In Architects of Memory, Karen Osborne’s intriguing debut from Tor, humankind has spread to the stars. Think interstellar ships exploring and colonizing distant solar systems, classical-physics-defying technology, a flawed but noble species boldly going where it has never gone before, contact with an advanced alien civilization—all the tropes you know and love from your favorite incarnation of Star Trek.

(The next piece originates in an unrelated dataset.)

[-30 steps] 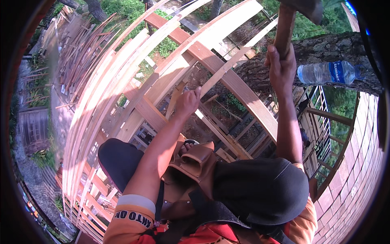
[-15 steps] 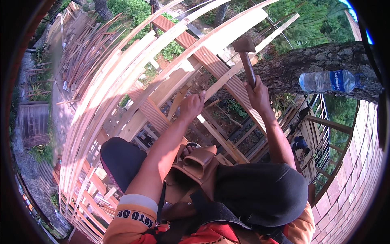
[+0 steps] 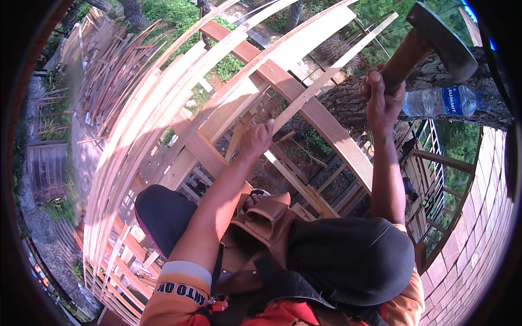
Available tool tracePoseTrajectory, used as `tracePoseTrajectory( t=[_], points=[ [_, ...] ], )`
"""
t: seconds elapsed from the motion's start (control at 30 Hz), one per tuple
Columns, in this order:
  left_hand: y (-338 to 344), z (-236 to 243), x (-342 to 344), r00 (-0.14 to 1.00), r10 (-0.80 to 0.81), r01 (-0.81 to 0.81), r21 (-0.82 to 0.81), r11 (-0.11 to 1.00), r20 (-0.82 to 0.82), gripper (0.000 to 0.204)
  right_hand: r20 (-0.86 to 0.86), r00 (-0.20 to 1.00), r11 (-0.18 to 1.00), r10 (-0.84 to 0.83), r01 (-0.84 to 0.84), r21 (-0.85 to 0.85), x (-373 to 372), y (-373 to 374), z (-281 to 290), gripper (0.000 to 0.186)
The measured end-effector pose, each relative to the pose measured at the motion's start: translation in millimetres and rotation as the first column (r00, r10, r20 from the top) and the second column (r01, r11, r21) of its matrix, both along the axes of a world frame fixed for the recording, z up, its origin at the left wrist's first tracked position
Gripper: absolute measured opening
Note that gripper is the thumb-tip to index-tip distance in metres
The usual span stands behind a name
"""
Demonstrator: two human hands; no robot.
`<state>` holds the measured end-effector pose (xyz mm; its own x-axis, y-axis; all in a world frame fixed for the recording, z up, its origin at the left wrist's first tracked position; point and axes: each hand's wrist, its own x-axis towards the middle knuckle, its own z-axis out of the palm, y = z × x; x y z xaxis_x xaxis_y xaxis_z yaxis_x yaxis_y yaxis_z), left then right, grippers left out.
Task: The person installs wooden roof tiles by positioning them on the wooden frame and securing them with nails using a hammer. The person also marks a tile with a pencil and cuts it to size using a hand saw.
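My right hand (image 3: 384,103) is wrapped round the wooden handle of a hammer (image 3: 443,41), lifted high with its metal head near the tree trunk. The fingers of my left hand (image 3: 257,139) are closed at the near end of a narrow wooden strip (image 3: 321,84). This strip slants away to the upper right, across a ribbed reddish-brown plank (image 3: 312,111). Whether a nail sits between my left fingers cannot be made out. Below my hands a brown leather tool pouch (image 3: 266,217) rests between my knees.
Long curved pale boards (image 3: 163,92) run along the left. A water bottle (image 3: 440,101) lies by the thick tree trunk (image 3: 348,100) at the right. Beneath the open framing are lower beams (image 3: 299,182) and ground. Roof tiles (image 3: 478,217) slope at the right; piled timber (image 3: 117,60) lies far left.
My right hand has swung the hammer up and to the right, closer to the camera. My left hand stays almost in place at the strip's end.
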<state>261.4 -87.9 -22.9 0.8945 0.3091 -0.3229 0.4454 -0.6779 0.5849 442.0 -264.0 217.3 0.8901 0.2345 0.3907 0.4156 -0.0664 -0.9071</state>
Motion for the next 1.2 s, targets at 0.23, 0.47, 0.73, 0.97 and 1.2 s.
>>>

Now refract those tropes through the occluding lens of laissez-faire corporate capitalism and buckle up for a wild, unsettling ride. Don’t expect the United Federation of Planets to provide a check on the excesses of concentrated wealth and power. Osborne imagines a darker future, in which sovereign corporations like Manx-Koltar, Wellspring Celestial Holdings, and Aurora Company have replaced nation-states, with great results for shareholders and the wealthy few, and predictably dire consequences for the ninety-nine percent.

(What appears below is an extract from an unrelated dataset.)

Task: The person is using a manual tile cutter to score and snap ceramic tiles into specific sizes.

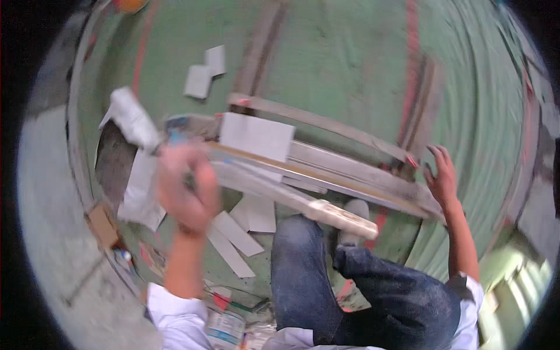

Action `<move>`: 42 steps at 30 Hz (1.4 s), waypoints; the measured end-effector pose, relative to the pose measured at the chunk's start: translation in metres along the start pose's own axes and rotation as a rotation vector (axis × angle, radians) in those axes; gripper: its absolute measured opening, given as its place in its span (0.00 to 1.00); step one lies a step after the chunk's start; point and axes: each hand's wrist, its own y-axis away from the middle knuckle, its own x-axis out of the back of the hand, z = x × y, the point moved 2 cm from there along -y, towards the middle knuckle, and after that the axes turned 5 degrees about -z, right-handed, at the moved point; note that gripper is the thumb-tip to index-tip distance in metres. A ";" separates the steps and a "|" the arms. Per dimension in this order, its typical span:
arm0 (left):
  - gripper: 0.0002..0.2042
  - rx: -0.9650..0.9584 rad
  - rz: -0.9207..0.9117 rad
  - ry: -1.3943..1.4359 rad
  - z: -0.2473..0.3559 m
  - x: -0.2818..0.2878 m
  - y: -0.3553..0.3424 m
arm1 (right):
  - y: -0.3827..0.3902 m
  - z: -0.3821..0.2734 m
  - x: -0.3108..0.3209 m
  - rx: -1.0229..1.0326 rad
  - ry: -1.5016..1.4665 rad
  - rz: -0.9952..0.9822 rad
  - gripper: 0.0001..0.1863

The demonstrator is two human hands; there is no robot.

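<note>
My left hand (188,185) is blurred, its fingers curled, above the left end of the long wooden beam. What is in its grip, if anything, is smeared. Beside it begins the flat grey blade of a long tool that looks like a handsaw (344,219), whose cream handle reaches over my knee and shoe. Whether my hand touches the blade, I cannot tell. My right hand (442,178) hovers by the beam's right end, fingers apart, holding nothing. A white rectangular sheet (256,135) lies on the wooden beam (356,179) between my hands.
White strips (236,239) lie on the green floor covering (344,76) left of my knee. Two white pieces (199,80) lie farther off. Crumpled white material (133,119) and a brown box (102,226) are at left. A white tub (226,328) stands near my left forearm. Timbers (421,105) run away behind the beam.
</note>
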 end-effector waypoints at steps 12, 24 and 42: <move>0.21 0.165 -0.613 0.240 0.090 -0.185 0.191 | -0.225 -0.297 -0.075 0.499 -0.189 -0.258 0.15; 0.28 0.197 -0.256 0.131 0.045 -0.284 0.167 | -0.282 -0.377 -0.195 0.459 -0.119 -0.077 0.13; 0.23 0.394 -0.243 0.140 0.057 -0.292 0.144 | -0.282 -0.372 -0.203 0.554 -0.074 -0.007 0.14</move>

And don’t forget about that advanced alien civilization. They’re called the Vai, their technology is the definition of Clarke’s third law, and their take-no-prisoners attacks against human colonies were unstoppable until an alliance between two rival corporations, Aurora Company and Manx-Koltar, unexpectedly turned the tide at the Battle of Tribulation. After Tribulation, the Vai retreated across an interstellar boundary known as the White Line and haven’t been seen since, leaving Aurora Company, Manx-Koltar, and the rest of the mega-conglomerates in a state of uneasy cooperation and constant vigilance.
Ashland Jackson, an ace pilot in Aurora Company’s salvage corps, knows all too well the downside risks of corporate hegemony and intergalactic warfare. Ash is an indenture, trying to earn Auroran citizenship. It might be a pipe dream—the indenture system is rigged so that she accrues debits to her citizenship account faster than she does credits—but she is determined to beat the odds, because her life depends on it.

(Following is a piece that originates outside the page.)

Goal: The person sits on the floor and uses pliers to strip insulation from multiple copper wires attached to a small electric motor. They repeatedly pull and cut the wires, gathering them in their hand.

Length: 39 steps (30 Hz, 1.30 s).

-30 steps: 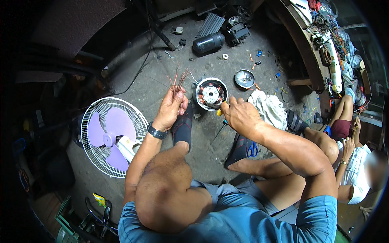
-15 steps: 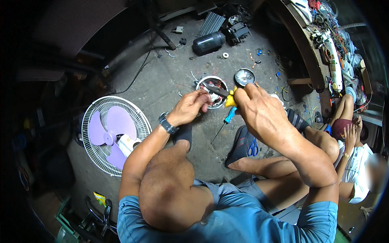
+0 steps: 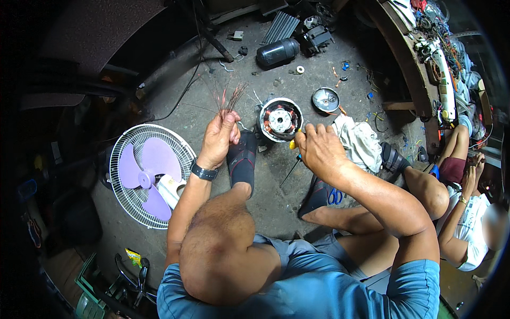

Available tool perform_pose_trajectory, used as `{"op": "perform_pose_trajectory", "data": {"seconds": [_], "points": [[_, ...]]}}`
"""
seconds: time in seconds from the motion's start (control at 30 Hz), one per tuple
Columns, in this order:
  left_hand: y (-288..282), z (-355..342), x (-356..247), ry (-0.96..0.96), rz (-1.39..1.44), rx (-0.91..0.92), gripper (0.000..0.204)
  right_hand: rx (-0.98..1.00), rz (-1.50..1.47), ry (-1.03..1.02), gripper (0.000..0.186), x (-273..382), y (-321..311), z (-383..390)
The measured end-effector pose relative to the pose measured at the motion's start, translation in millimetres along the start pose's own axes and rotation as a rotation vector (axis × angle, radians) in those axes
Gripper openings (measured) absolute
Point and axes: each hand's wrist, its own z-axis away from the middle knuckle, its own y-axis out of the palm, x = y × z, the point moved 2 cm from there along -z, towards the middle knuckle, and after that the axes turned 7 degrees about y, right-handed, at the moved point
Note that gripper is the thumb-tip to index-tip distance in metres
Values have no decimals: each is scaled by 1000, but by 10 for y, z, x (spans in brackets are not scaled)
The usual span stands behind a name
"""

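Thin loose copper wires (image 3: 228,101) fan upward from my left hand (image 3: 217,139), which is closed round their lower ends, left of an open fan motor (image 3: 280,120). The motor stands on the floor, its round casing showing copper windings and a pale centre disc. At its lower right edge, my right hand (image 3: 323,151) is closed on yellow-handled pliers (image 3: 292,144); most of the tool is hidden under the fingers. A screwdriver (image 3: 290,170) lies below that hand, largely covered. The round metal motor cover (image 3: 325,100) rests right of the motor.
A fan with purple blades (image 3: 144,179) stands at left. White cloth (image 3: 357,141) lies right of my right hand, and blue-handled scissors (image 3: 334,195) lie beside my foot. A black cylinder (image 3: 278,53) is farther back. Another person (image 3: 462,228) sits at right near a cluttered bench (image 3: 404,58).
My left hand has moved left, away from the motor, and now shows a bundle of copper wires. My right hand has lowered slightly with the pliers, uncovering the motor and the white cloth.
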Motion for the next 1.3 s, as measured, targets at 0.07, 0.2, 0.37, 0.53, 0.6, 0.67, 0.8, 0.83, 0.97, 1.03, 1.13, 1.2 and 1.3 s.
{"op": "perform_pose_trajectory", "data": {"seconds": [0.07, 0.2, 0.37, 0.53, 0.6, 0.67, 0.8, 0.83, 0.97, 1.03, 1.13, 1.2, 1.3], "points": [[23, 5, 12, -18, -18, -9, 29, -3, 33, -10, 28, 35, 21, -36], [94, -11, 29, -68, -5, -1, 28, 20, 9, -8, 28, 29, 10, -47], [51, -9, 113, -61, -13, 68, 25, 49, -51, -28, 25, 0, -44, -44], [99, 6, 174, -69, -124, 120, 26, 31, -89, -4, 18, -161, -658, 236], [259, -51, 43, 19, -141, 137, 28, -27, -114, -16, 16, -221, -915, 274], [503, -69, -64, 159, -91, 149, 29, -96, -122, -56, 14, -211, -1081, 297], [565, -214, -152, 49, -267, 473, 34, -192, -124, -40, 15, -210, -1266, 312], [547, -208, -202, 77, -255, 446, 33, -226, -139, -40, 15, -220, -1331, 343], [411, -37, -458, 180, -192, 176, 33, -300, -232, -14, 15, -193, -1490, 485], [182, 15, -443, 243, -67, -46, 34, -313, -214, 31, 20, -219, -1468, 515], [94, -7, -644, 384, 213, -36, 34, -148, -125, 38, 14, -203, -790, 424], [80, -9, -688, 302, 304, 21, 34, -58, -56, 35, 19, -193, -282, 261], [79, 70, -809, 261, 343, -19, 35, -16, -52, 10, 23, -122, 7, 116]]}}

Before Ash joined Aurora, she and her fiancé Christopher were indentured to a different company, Wellspring Celestial Holdings, at a colony that mined celestium, the dangerous but invaluable substance that fuels spacecraft engines. Wellspring wasn’t known for its indenture-friendly policies, but it was the couple’s only shot at citizenship, so they embraced it.
Then the Vai attacked. The Wellspring colony was destroyed, leaving Christopher dead and Ash trapped in the rubble of a collapsed mine shaft. Wellspring Celestial Holdings collapsed, too, and Ash and the few other survivors would have been left for dead if Aurora Company hadn’t come to the rescue. With help from Captain Kate Keller and Doctor Reva Sharma, the Auroran citizens who rescued her, Ash is able to join Aurora Company with a more viable (but still difficult) path to citizenship. She even finds a bit of emotional solace in a blossoming love affair with Captain Keller. From ashes, hope.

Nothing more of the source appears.